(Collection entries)

-- Opening Marker --

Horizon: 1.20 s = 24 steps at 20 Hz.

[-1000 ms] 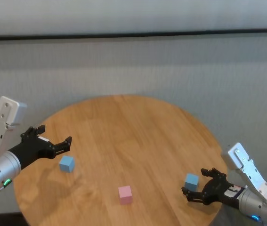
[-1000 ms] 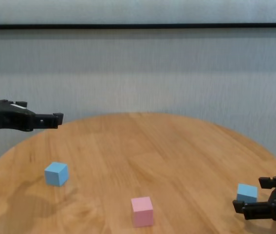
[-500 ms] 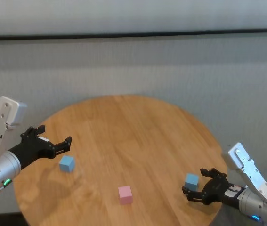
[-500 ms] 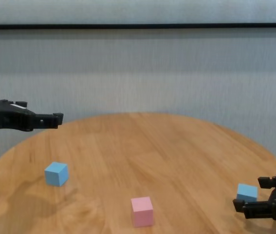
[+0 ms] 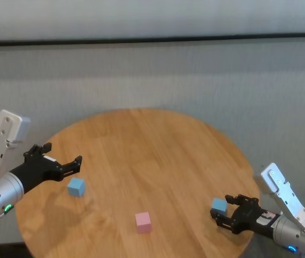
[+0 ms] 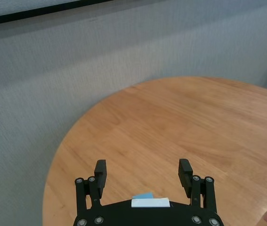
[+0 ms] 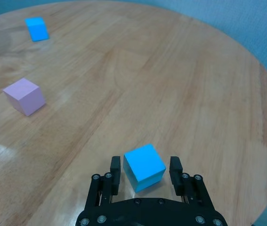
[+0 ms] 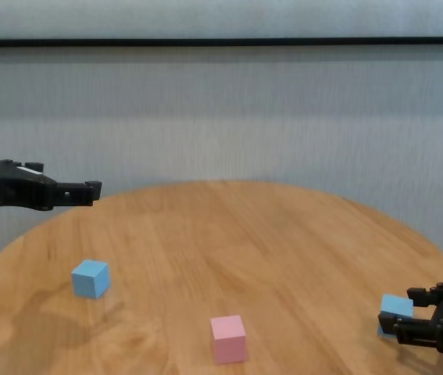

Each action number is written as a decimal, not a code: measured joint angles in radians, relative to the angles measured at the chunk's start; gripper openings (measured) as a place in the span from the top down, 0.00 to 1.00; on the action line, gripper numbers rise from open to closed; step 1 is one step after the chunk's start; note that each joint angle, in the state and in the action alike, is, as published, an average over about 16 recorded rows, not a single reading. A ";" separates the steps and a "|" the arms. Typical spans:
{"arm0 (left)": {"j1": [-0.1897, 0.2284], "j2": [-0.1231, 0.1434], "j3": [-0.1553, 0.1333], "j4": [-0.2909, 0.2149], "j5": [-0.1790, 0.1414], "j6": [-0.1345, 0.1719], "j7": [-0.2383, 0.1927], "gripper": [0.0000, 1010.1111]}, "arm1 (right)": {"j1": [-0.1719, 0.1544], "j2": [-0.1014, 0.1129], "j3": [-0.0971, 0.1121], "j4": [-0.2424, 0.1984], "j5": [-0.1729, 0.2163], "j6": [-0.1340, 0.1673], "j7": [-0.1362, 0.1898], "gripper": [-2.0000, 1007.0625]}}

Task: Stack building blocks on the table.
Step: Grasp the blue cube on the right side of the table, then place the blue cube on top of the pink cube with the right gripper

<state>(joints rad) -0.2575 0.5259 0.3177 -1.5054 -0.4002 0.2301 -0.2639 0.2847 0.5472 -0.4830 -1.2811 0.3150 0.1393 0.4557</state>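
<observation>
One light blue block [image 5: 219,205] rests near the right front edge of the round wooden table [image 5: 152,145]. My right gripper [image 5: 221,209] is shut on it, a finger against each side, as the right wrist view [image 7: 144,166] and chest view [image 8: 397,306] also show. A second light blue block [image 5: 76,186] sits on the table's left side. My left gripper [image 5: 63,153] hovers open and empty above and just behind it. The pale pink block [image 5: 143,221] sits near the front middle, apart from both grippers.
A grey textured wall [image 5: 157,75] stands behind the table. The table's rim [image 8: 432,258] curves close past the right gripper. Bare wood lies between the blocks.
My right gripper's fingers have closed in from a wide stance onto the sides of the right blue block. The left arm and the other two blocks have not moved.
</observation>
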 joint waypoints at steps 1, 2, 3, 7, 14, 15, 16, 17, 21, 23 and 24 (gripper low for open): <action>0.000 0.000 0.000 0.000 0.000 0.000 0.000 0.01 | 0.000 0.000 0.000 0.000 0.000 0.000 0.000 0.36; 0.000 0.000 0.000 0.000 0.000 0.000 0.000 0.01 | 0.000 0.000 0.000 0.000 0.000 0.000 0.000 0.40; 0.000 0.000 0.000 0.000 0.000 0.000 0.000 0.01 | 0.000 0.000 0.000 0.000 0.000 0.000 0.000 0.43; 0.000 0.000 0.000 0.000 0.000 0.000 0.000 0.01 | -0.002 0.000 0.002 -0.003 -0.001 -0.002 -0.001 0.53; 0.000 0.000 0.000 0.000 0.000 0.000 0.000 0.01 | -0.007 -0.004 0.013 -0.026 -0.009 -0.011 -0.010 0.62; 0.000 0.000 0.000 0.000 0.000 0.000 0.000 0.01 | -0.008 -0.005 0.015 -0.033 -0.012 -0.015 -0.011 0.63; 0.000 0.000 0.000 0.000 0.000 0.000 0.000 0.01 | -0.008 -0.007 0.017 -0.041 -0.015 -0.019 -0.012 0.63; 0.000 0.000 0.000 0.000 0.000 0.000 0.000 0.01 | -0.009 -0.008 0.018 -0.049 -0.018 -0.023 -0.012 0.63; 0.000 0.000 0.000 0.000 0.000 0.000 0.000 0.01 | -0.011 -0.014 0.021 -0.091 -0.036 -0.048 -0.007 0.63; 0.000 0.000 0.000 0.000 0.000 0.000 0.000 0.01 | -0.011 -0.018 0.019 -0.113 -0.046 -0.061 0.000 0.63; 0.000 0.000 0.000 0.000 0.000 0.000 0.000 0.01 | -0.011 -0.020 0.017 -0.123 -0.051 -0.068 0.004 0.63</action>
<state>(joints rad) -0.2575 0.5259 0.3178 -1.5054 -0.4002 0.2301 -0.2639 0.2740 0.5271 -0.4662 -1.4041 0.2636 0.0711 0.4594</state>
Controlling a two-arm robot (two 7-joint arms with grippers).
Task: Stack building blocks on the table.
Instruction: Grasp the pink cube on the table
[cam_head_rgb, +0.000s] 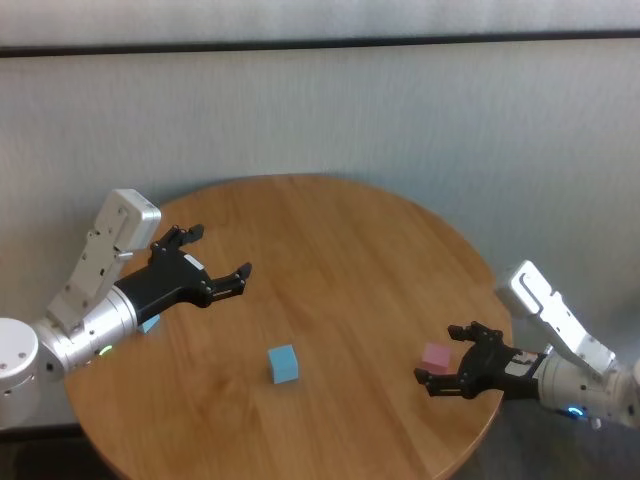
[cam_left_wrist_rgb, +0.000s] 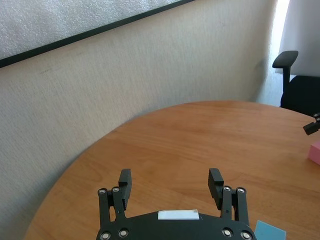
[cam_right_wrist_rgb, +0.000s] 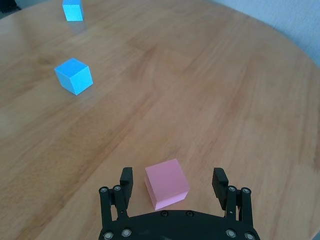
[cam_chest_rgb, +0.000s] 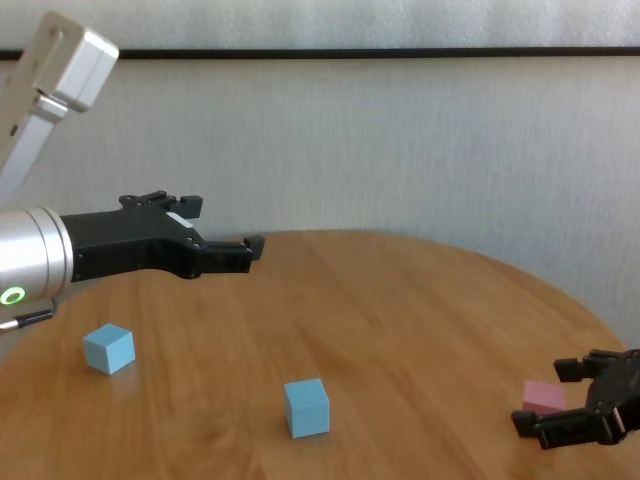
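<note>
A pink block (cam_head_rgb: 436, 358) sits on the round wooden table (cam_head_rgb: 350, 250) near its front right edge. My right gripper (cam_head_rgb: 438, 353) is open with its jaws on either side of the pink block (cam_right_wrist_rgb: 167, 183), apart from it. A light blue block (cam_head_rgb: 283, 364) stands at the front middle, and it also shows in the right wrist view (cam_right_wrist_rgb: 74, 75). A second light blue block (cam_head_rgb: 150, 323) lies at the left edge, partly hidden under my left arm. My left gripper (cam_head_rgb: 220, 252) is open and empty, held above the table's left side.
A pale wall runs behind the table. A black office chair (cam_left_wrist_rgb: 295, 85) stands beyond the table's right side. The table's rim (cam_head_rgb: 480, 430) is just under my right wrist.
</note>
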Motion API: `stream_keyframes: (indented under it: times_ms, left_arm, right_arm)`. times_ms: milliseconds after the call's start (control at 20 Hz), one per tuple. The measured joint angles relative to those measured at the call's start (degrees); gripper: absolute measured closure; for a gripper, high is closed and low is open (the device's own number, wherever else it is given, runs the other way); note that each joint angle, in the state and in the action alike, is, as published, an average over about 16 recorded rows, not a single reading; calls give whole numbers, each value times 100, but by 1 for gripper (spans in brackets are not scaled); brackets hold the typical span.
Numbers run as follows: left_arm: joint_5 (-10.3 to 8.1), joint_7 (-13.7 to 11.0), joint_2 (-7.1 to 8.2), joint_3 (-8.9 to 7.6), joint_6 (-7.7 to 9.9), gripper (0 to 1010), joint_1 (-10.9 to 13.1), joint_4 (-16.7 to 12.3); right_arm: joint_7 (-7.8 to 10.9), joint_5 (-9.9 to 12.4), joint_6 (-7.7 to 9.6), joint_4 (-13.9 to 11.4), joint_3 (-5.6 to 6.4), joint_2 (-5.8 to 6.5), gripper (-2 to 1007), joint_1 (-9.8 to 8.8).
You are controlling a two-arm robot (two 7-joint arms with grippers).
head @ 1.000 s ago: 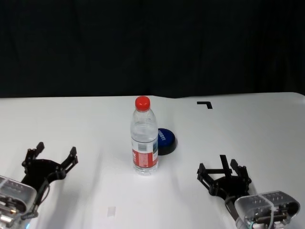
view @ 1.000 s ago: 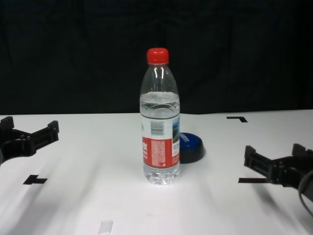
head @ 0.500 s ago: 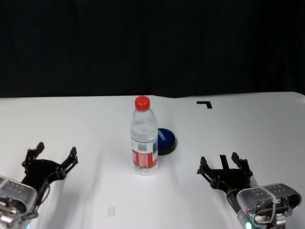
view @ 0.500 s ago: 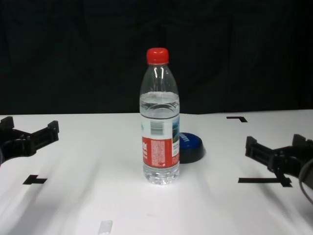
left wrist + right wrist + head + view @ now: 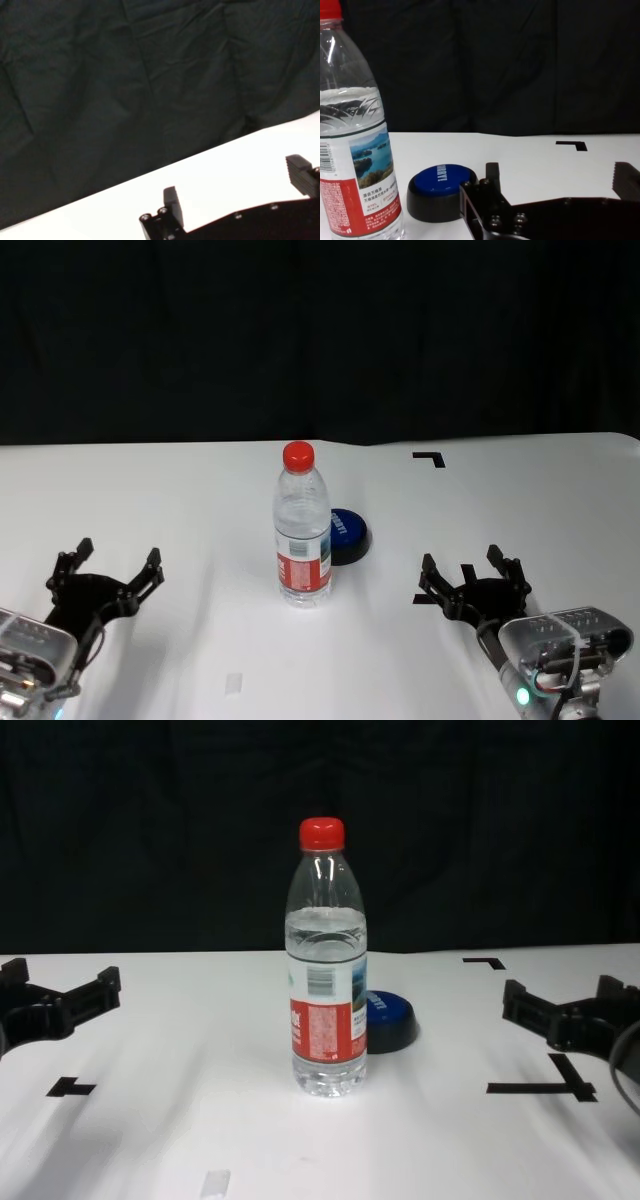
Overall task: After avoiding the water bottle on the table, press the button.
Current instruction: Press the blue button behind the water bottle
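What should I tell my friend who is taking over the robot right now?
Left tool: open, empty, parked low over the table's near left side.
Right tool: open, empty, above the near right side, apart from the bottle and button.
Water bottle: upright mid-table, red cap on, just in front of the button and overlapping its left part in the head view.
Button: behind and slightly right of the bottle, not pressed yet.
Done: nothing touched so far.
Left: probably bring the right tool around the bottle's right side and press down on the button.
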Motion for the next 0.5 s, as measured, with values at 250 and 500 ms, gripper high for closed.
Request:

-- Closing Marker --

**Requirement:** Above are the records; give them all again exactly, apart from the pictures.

**Finished task:**
Horizon: 1.20 s = 24 steps at 20 Hz.

[-1000 ms] 
[-1000 ms] 
[-500 ms] 
[-500 ms] 
[+0 ms] 
[+0 ms] 
[+0 ms] 
[+0 ms] 

Each action number is written as a decimal, not a code: measured joint angles in radians, relative to the angles measured at the chunk's start; gripper openings (measured) as a place in the span from the top down, 0.00 to 1.00; on the action line, gripper numbers rise from open to closed; step 1 is one step after the chunk's start; note that each joint angle, in the state and in the action alike, is, as published, an average over about 16 recorded rows, not a single reading. A ";" separates the steps and a "|" the arms. Typical spans:
{"arm0 (left)": {"j1": [-0.1897, 0.2284], "j2": [-0.1231, 0.1434], "j3": [-0.1553, 0.1333], "j4": [-0.2909, 0.2149], "j5": [-0.1790, 0.1414], "j6": [-0.1345, 0.1719], "j7": [-0.2383, 0.1927], "gripper": [0.0000, 1010.1111]}, "arm1 (right)": {"j1": [-0.1719, 0.1544], "j2": [-0.1014, 0.1129], "j3": [-0.0971, 0.1121], "j4": [-0.2424, 0.1984], "j5": [-0.1729, 0.2163], "j6": [-0.1340, 0.1673], "j7": [-0.1362, 0.1898], "gripper": [-2.0000, 1007.0625]}}

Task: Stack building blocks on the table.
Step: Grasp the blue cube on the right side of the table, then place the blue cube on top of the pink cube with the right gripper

<state>(joints rad) -0.2575 0.5259 0.3177 -1.5054 -0.4002 0.2301 -0.2639 0.2847 0.5472 -0.4830 -1.2811 0.3150 0.1393 0.4557</state>
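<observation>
One light blue block [image 5: 219,205] rests near the right front edge of the round wooden table [image 5: 152,145]. My right gripper [image 5: 221,209] is shut on it, a finger against each side, as the right wrist view [image 7: 144,166] and chest view [image 8: 397,306] also show. A second light blue block [image 5: 76,186] sits on the table's left side. My left gripper [image 5: 63,153] hovers open and empty above and just behind it. The pale pink block [image 5: 143,221] sits near the front middle, apart from both grippers.
A grey textured wall [image 5: 157,75] stands behind the table. The table's rim [image 8: 432,258] curves close past the right gripper. Bare wood lies between the blocks.
My right gripper's fingers have closed in from a wide stance onto the sides of the right blue block. The left arm and the other two blocks have not moved.
</observation>
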 joint waypoints at steps 1, 2, 3, 7, 14, 15, 16, 17, 21, 23 and 24 (gripper low for open): <action>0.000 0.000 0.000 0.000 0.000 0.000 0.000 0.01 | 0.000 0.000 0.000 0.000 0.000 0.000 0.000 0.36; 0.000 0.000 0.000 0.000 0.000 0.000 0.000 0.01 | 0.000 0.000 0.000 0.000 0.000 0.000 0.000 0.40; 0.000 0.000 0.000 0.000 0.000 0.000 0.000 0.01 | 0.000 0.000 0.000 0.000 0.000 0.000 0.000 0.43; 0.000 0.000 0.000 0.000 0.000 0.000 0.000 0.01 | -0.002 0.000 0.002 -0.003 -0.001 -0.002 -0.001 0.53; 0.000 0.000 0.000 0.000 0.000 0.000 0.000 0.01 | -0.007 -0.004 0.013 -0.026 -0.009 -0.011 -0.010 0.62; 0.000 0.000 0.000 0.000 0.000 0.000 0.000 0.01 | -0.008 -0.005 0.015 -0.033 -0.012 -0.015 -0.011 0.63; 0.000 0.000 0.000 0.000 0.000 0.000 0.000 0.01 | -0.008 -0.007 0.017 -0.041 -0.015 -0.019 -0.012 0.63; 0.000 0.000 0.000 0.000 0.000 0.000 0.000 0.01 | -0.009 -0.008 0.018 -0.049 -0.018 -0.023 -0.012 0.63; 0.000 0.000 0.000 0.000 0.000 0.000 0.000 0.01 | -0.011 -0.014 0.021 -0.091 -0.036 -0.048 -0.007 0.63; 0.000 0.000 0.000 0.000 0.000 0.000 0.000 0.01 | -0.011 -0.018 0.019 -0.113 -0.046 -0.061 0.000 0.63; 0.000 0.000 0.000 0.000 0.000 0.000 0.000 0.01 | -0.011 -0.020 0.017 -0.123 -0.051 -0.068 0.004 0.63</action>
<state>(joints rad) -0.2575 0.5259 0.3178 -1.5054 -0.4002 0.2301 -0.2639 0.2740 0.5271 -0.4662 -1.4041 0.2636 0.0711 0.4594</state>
Controlling a two-arm robot (two 7-joint arms with grippers).
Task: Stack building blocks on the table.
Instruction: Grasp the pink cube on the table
[cam_head_rgb, +0.000s] 
[cam_left_wrist_rgb, +0.000s] 
[cam_right_wrist_rgb, +0.000s] 
[cam_chest_rgb, +0.000s] 
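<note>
A pink block (cam_head_rgb: 436, 358) sits on the round wooden table (cam_head_rgb: 350, 250) near its front right edge. My right gripper (cam_head_rgb: 438, 353) is open with its jaws on either side of the pink block (cam_right_wrist_rgb: 167, 183), apart from it. A light blue block (cam_head_rgb: 283, 364) stands at the front middle, and it also shows in the right wrist view (cam_right_wrist_rgb: 74, 75). A second light blue block (cam_head_rgb: 150, 323) lies at the left edge, partly hidden under my left arm. My left gripper (cam_head_rgb: 220, 252) is open and empty, held above the table's left side.
A pale wall runs behind the table. A black office chair (cam_left_wrist_rgb: 295, 85) stands beyond the table's right side. The table's rim (cam_head_rgb: 480, 430) is just under my right wrist.
</note>
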Motion API: `stream_keyframes: (indented under it: times_ms, left_arm, right_arm)`. times_ms: milliseconds after the call's start (control at 20 Hz), one per tuple. The measured joint angles relative to those measured at the call's start (degrees); gripper: absolute measured closure; for a gripper, high is closed and low is open (the device's own number, wherever else it is given, runs the other way); note that each joint angle, in the state and in the action alike, is, as published, an average over about 16 recorded rows, not a single reading; calls give whole numbers, each value times 100, but by 1 for gripper (spans in brackets are not scaled); brackets hold the typical span.
Numbers run as follows: left_arm: joint_5 (-10.3 to 8.1), joint_7 (-13.7 to 11.0), joint_2 (-7.1 to 8.2), joint_3 (-8.9 to 7.6), joint_6 (-7.7 to 9.9), gripper (0 to 1010), joint_1 (-10.9 to 13.1), joint_4 (-16.7 to 12.3); right_arm: joint_7 (-7.8 to 10.9), joint_5 (-9.9 to 12.4), joint_6 (-7.7 to 9.6), joint_4 (-13.9 to 11.4), joint_3 (-5.6 to 6.4), joint_2 (-5.8 to 6.5), gripper (-2 to 1007), joint_1 (-9.8 to 8.8).
You are controlling a two-arm robot (two 7-joint arms with grippers).
head @ 1.000 s ago: 
view @ 1.000 s ago: 
head @ 0.500 s ago: 
view @ 0.500 s ago: 
left wrist + right wrist + head + view @ now: 
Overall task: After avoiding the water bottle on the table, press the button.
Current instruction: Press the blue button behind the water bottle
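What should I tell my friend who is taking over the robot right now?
Left tool: open, empty, parked low over the table's near left side.
Right tool: open, empty, above the near right side, apart from the bottle and button.
Water bottle: upright mid-table, red cap on, just in front of the button and overlapping its left part in the head view.
Button: behind and slightly right of the bottle, not pressed yet.
Done: nothing touched so far.
Left: probably bring the right tool around the bottle's right side and press down on the button.
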Motion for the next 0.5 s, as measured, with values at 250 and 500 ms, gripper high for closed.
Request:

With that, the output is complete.